Oggi si celebra la Giornata internazionale a sostegno delle vittime della tortura, istituita per denunciare tale pratica come crimine contro l’umanità. Le Nazioni Unite hanno condannato la tortura fin dall’inizio come uno degli atti più vili perpetrati dagli esseri umani sui loro simili, considerato a ssolutamente vietato e non giustificato in nessun caso. Questa regola fa parte del diritto internazionale ampiamente accettato. Significa che ogni paese deve seguirlo, anche se non ha accettato trattati specifici che vietano la tortura che mira a distruggere la personalità della vittima e nega la dignità intrinseca dell’essere umano. Sebbene il diritto internazionale proibisca assolutamente la tortura, continua purtroppo a verificarsi in tutto il mondo.
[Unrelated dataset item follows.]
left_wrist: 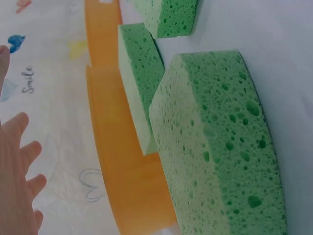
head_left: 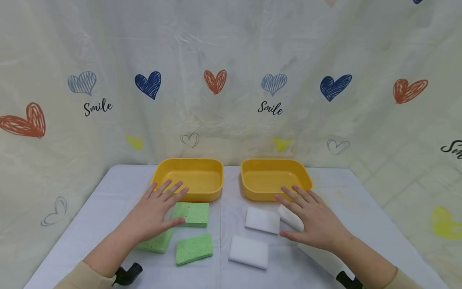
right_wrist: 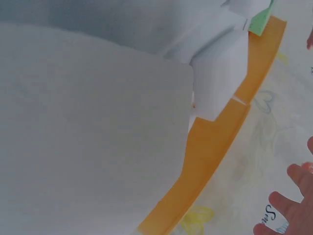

Oggi vogliamo ricordare Giulio Regeni, ma non per ribadire tutta la crudeltà di cui è stato vittima, bensì per mandargli il nostro abbraccio con una poesia che ha scritto per lui Silvio Valdevit Lovriha, che così scrive:« Camminando per le vie delle piccole cittadine locali per fortuna mi capita di vedere ancora esposti nelle terrazze delle case striscioni dedicati a Giulio Regeni, per chiedere la verità su quanto è accaduto al giovane ricercatore italiano.» La speranza è che possa trovare giustizia e che ci possa essere una luce di conforto per i suoi genitori, ma soprattutto che non si debbano verificare altre nefandezze simili. [M.R.Teni]
Fa educazione il drappo per Giulio Regeni disteso fuori dal balcone.
Non sbiadiscono i suoi colori d’arcobaleno: resistono, resistono.
È nostro dovere, testardamente, fino in fondo, esigere che tutto si abbia da sapere.